Sanığın askerlik çağına gelmesinden sonra, İzmir Asker hastanesi tarafından 05.05.2014 tarihinli, 18.04.2014 tarihinde hastanenin ruh sağlığı hastalıkları polikliniğinde yapılan teşhisler sonucunda “orta zeka geriliği, davranış bozulmaları, diğer (mental retardasyon) tanısı ile barışta ve savaşta askerliğe elverişli olmadığı” yolunda rapor tanzim edilmiştir.
Sanık hakkında düzenlenen raporlar daha önce bildirilmediği için yargılamanın hiçbir aşamasında değerlendirilmemiştir.
TCK’nın 32 (1) maddesinde “(1) Akıl hastalığı nedeniyle, işlediği fiilin hukuki anlam ve sonuçlarını algılayamayan veya bu fiille ilgili olarak davranışlarını yönlendirme yeteneği önemli derecede azalmış olan kişiye ceza verilmez. Ancak, bu kişiler hakkında güvenlik tedbirine hükmolunur.” hükmü bulunmaktadır.

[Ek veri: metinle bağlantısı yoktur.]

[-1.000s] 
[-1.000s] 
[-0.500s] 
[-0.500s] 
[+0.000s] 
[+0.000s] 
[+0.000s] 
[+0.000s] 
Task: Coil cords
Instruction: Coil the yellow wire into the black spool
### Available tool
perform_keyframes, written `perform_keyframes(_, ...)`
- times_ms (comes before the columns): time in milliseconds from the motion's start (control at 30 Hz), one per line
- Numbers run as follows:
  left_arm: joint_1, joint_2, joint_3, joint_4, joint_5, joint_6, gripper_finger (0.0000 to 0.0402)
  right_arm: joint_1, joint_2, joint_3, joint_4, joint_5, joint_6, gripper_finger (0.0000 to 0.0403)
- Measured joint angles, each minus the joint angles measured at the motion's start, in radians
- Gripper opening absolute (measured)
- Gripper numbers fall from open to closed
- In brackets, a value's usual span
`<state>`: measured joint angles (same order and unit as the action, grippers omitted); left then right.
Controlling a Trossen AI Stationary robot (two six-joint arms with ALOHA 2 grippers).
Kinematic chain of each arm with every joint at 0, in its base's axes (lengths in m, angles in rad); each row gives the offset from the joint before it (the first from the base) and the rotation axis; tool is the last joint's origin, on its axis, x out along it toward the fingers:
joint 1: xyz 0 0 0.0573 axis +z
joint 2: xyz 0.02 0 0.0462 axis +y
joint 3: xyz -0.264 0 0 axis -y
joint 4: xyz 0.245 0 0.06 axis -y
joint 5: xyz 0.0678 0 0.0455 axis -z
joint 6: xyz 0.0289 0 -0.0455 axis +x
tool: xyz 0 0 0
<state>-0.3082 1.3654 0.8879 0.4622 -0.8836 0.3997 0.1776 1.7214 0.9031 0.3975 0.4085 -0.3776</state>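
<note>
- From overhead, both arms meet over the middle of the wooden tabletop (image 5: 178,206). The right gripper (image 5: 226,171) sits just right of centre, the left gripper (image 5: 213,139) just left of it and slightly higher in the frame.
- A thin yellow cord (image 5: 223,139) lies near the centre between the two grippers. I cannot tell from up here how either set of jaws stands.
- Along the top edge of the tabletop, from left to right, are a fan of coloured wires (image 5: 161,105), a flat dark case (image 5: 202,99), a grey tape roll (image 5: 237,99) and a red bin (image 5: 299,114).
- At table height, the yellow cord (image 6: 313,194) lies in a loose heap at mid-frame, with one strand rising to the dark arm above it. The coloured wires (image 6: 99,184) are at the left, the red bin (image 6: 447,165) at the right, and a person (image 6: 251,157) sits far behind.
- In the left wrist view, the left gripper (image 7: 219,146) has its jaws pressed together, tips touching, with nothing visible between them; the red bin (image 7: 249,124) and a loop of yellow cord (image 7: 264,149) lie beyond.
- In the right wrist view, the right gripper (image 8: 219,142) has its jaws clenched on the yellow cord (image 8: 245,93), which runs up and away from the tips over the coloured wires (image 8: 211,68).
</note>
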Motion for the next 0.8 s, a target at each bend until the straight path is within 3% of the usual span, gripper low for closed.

Sanık vasisi ve annesinin ibraz ettiği Ege Üniversitesi Hastanesi Özürlü sağlık kurulu tarafından 06/12/2007 tarihli müracaat üzerine düzenlenen rapor dikkate alındığında suç tarihi olan 13.08.2012 tarihinde sanığın mental retardasyon rahatsızlığının bulunduğu açıktır. Sanığın bu rapor ve daha sonra düzenlenen askerliğe elverişli olmadığı yolundaki rapor birlikte değerlendirildiğinde sanık hakkında TCK’nın 32/1. maddesi gereğince işlediği fiilin hukuki anlam ve sonuçlarını algılayıp algılayamadığı veya bu fiille ilgili olarak davranışlarını yönlendirme yeteneğinin önemli derecede azalmış olup olmadığı yolunda adli tıp kurumundan rapor alınarak sanığın hukuki durumunun yeniden değerlendirilmesi gerektiği değerlendirilmiştir.

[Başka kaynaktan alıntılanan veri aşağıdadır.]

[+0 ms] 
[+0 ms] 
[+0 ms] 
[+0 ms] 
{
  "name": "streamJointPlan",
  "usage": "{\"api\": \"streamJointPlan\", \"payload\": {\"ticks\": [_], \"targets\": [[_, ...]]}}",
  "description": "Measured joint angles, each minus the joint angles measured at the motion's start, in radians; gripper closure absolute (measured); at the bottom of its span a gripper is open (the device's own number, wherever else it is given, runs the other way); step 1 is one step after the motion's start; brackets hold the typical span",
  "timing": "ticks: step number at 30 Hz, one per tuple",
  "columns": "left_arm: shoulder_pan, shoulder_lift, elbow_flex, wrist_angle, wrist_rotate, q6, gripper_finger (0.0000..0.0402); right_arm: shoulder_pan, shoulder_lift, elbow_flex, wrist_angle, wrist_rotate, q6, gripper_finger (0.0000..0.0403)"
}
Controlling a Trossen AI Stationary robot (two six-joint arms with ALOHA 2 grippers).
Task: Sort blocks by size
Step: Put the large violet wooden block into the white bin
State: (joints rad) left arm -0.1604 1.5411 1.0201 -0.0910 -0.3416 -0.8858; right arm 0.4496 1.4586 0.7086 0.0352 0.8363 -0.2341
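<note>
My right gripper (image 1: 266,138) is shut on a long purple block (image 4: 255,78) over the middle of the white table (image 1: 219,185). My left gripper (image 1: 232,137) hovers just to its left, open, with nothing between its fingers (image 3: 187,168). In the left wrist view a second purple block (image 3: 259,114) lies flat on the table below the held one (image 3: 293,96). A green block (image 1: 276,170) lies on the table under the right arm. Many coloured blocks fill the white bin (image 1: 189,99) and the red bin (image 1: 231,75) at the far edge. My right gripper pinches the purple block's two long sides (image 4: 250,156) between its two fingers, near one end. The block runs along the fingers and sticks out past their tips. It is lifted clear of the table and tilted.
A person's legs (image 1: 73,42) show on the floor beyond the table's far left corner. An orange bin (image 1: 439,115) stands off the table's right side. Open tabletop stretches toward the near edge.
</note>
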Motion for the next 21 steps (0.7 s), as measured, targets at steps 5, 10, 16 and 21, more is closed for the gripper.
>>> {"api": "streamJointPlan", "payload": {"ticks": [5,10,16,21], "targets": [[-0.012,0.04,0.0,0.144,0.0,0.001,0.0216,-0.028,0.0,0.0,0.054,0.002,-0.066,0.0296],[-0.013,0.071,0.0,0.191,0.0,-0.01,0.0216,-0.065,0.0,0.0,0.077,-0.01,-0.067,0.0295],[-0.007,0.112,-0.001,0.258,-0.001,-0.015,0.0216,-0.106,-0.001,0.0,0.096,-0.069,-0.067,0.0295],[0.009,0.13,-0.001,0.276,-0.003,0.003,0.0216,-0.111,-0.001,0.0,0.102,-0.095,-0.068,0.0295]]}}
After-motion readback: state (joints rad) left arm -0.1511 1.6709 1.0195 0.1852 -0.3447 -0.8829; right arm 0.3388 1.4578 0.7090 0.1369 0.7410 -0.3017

SONUÇ VE İSTEM: Sanığın cezalandırılmasına konu olan; İzmir 4. Çocuk Mahkemesinin 2012/724 esas 2013/24 karar sayılı 01/10/2015 tarihli ilamı ile sanık hakkında TCK’nın 125/1-3-a-4, 43/2, 31/3 maddeleri gereğince 1 yıl 5 ay 14 gün hapis cezası ile cezalandırılmasına dair ilamın ONANMASINA ilişkin Yargıtay 4. Ceza Dairesinin 17/12/2014 gün ve 2014/31179 Esas, 2014/36345 Karar sayılı ilamının KALDIRILMASI,
İtirazın kabul edilmemesi halinde ise, 6352 sayılı Yasa’nın 99. maddesi ile 5271 sayılı CMK’nın 308. maddesine eklenen 3. fıkrası uyarınca, dosyanın itirazın incelenmesi için Yüksek Yargıtay Ceza Genel Kurulu’na GÖNDERİLMESİNE karar verilmesi, itirazen arz ve talep olunur.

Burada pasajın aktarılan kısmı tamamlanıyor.